On Mon, Dec 13, 2010 at 2:20 PM, Francesc Alted <faltet@...> wrote:
> A Monday 13 December 2010 14:05:28 Dominik Szczerba escrigué:
> > On Mon, Dec 13, 2010 at 1:48 PM, Francesc Alted <faltet@...>
> > > As we know, HDF5 is ignorant on how the data in file is ordered.

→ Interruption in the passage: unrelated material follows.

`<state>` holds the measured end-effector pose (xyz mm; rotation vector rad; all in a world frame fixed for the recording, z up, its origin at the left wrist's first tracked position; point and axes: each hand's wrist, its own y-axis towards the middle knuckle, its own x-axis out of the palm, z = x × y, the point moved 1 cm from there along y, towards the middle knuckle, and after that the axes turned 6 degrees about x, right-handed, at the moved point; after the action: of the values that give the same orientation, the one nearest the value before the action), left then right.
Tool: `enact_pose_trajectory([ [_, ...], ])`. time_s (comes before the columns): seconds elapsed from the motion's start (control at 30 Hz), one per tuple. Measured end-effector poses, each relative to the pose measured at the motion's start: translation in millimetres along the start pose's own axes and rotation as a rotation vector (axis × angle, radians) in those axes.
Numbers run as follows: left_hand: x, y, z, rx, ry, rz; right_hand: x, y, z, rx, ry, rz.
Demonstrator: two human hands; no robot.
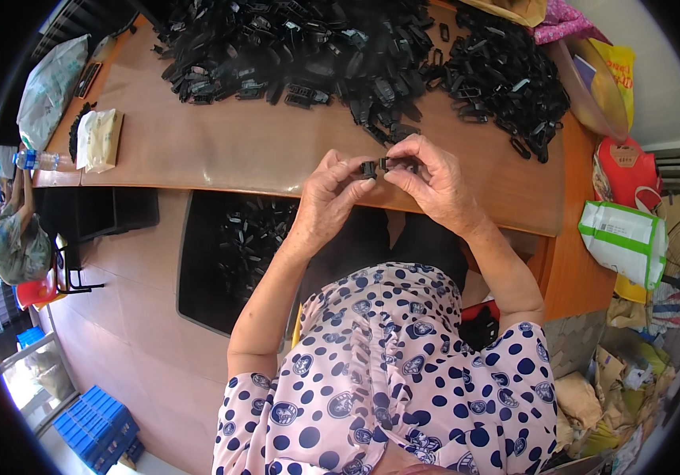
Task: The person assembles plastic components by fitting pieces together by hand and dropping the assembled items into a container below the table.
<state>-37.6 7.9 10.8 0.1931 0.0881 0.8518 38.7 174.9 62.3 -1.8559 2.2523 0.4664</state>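
Observation:
My left hand (pixel 330 195) pinches a small black plastic part (pixel 368 169) between thumb and fingers, just above the table's front edge. Close beside it, my right hand (pixel 433 180) is closed on another small black plastic part (pixel 384 164). The two parts nearly meet; whether they touch I cannot tell. Beyond my hands a large heap of black plastic parts (pixel 300 63) spreads over the brown table (pixel 221 150). To its right lies a second heap of narrow, frame-like black parts (pixel 506 87).
Below the table edge, a black bin (pixel 197 297) contains more black parts. A cream-coloured packet (pixel 100 141) and a plastic bottle (pixel 35 160) are at left. A person (pixel 17 237) sits far left. Right of the table hang a green-white bag (pixel 623 241) and red bag (pixel 626 172).

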Motion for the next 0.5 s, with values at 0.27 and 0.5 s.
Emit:
enact_pose_trajectory([
  [0.27,7.2,1.8,13.9,0.043,0.097,-0.078,-1.9,-7.9,8.6,-0.009,0.123,-0.054],
  [0.5,15.0,2.7,25.1,0.102,0.346,-0.131,-8.2,-16.1,18.6,0.001,0.205,-0.062],
])
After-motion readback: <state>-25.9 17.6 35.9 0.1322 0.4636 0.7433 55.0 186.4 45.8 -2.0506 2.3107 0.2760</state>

> > > So, if you have created the dataset using a Fortran program, then
> > > clearly the data is ordered column-wise on disk. But, as you are
> > > reading the file by using a C-based app, then columns and rows
> > > will appear to be *transposed*.
> > >
> > > So, if what you want is to read column i *of your original Fortran
> > > array*, then the correct way to do this in PyTables should be:
> > >
> > > for i in range(NCELL):
> > > col = tetrahedrons[i,:]
> > This does not work. It only works as I wrote previously. Please see
> > below:
> > In : tets = array(fid.getNode("/tetrahedrons").read())
> > In : tets.shape
> > Out: (4, 4624802)
> > In : tets[:,0]
> > Out: array([715692, 707733, 707734, 159966], dtype=int32)
> > In : tets[0,:]
> > Out: array([715692, 365237, 555693, ..., 706208, 706208, 511217],
> > dtype=int32)
> > so tetrahedrons[i,:] runs 0..3 and not 0...NC-1
> > Did you make a typo above, or we do not arrive at a conclusion?
> That was not a typo, but a mistake on my part (I forgot that HDF5
> reverses the shape of the matrices when using the Fortran binding). So,
> yes, your version is okay for accessing columns.
> But, for knowing if accessing columns this is efficient for your case,
> I'd need more info on your datasets. Are they contiguous or chunked?
> If chunked, which is the chunkshape you have chosen?
Both. Files saved from matlab are uncompressed/contiguous, the ones saved
from my program are usually compressed/chunked and the size is around
Many thanks and regards,